Galloway feared the resort executives had other intentions. “It just seemed too good to be true,” she recalls.
In 2014, VTDigger.org published an exclusive report headlined “Jay Peak loses trust of first EB-5 investors.” In 2015, it revealed the U.S. Securities and Exchange Commission was investigating the plans. But it wasn’t until 2016, when regulators alleged more than $200 million in fraud in “a Ponzi-like” scheme, that state leaders finally acknowledged the website was right.
“They had the guts to do this despite all the money and political resistance,” says Tom Bivins, professor of media ethics and responsibility at the University of Oregon School of Journalism and Communication. “It was an awful lot of work from a small organization with the nerve and perseverance to get something done in the face of really tough pressure.”
The website has since broken the news that the Vermont Yankee nuclear power plant was for a time storing tritium-laced water in plastic swimming pools in its basement. The news website also reported that the U.S. Justice Department is investigating a land deal at the now-defunct Burlington College led by Jane Sanders, wife of Vermont U.S. Sen. Bernie Sanders.
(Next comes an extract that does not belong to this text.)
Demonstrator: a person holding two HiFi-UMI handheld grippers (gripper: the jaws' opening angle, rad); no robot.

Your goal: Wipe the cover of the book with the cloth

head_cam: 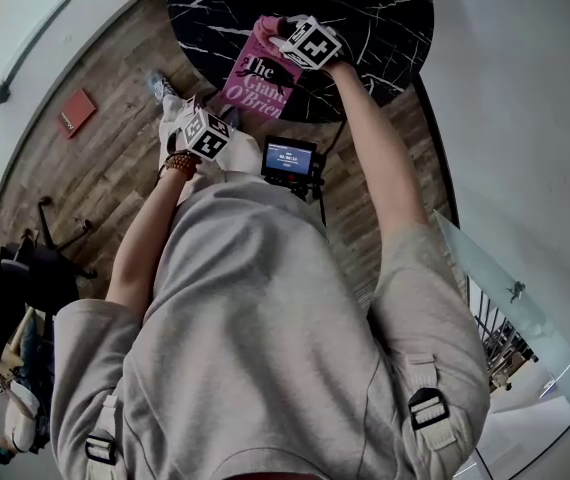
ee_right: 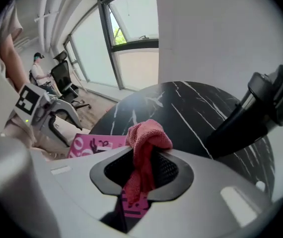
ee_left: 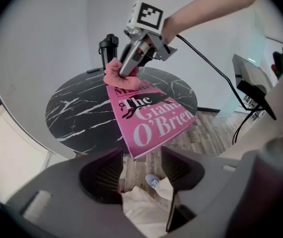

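book (head_cam: 257,83) overhangs the table (head_cam: 390,38) edge; right gripper (ee_left: 127,72) clamps cloth (ee_right: 146,138), left gripper (ee_left: 141,170) gapes empty.

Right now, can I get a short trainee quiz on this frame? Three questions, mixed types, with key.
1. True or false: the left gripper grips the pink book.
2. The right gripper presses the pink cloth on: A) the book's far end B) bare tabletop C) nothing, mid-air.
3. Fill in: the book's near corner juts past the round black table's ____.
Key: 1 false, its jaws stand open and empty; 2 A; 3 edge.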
“Shining a light in dark corners is our mission at VTDigger,” Galloway wrote in the latest annual report to its nearly 160,000 monthly readers. “We seek public records, attend public hearings, analyze data, and investigate issues because as journalists we believe passionately in the public’s right to know.”
VTDigger.org’s success has exceeded the expectations of early believers such as Kaufman Ilstrup, the man who has traded his desk at the Vermont Community Foundation to work as the website’s chief operating officer.
“We didn’t think about it growing this big,” he says today. “The fact [that] it has become such an important statewide institution would have surprised the 2009 versions of us.”
I’m just as astonished. A decade ago, I was a reporter at the paper where Galloway was let go. Today, I work for her.